YOUR OBJECTIVE: Write out the following listing's lines from the one with "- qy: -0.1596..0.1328" to the one with "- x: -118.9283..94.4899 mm", exactly, with both included and no others.

PROVIDED MATERIAL START

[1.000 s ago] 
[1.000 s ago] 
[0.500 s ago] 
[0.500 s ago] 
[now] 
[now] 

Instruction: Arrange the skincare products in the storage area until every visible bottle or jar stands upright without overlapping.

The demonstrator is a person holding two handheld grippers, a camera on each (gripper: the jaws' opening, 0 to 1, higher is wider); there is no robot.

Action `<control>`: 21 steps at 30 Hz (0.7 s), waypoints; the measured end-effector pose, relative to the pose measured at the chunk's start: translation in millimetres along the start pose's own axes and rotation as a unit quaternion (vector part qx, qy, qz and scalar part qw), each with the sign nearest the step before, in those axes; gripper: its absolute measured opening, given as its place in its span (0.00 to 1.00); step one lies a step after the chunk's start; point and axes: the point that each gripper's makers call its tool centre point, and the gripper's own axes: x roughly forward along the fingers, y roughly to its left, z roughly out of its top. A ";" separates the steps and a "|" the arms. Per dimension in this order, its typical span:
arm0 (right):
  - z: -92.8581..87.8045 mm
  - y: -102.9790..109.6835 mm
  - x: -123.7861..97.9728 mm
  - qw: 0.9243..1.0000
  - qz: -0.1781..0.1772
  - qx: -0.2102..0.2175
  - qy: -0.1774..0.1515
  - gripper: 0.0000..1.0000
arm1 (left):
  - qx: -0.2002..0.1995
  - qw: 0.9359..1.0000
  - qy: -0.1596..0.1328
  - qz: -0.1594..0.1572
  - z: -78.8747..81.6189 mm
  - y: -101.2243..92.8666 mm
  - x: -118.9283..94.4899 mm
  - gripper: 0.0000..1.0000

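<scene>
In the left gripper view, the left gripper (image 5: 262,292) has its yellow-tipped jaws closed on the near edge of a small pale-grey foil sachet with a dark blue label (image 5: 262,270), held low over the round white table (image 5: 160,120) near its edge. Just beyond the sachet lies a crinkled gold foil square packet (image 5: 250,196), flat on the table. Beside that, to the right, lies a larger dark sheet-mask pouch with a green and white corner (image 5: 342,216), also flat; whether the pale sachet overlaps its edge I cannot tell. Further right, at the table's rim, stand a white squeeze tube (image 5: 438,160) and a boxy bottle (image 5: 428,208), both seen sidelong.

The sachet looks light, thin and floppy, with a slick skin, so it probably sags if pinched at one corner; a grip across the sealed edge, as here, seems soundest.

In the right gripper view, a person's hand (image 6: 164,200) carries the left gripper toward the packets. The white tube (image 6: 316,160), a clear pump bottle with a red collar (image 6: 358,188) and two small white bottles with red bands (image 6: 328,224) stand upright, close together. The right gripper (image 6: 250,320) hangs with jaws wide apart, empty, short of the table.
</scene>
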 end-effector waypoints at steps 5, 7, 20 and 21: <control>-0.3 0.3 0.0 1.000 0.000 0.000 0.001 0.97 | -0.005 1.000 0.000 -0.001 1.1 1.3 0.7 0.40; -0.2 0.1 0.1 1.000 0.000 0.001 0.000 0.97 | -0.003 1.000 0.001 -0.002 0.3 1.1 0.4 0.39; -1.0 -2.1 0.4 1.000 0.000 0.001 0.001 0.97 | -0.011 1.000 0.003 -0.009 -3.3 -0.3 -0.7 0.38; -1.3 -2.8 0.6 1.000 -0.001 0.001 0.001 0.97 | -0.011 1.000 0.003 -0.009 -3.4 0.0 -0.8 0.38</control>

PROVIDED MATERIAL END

TASK OUTPUT:
  - qy: -0.1596..0.1328
  - qz: -0.1594..0.1572
  - z: -78.8747..81.6189 mm
  - y: -101.2243..92.8666 mm
  - x: -118.9283..94.4899 mm

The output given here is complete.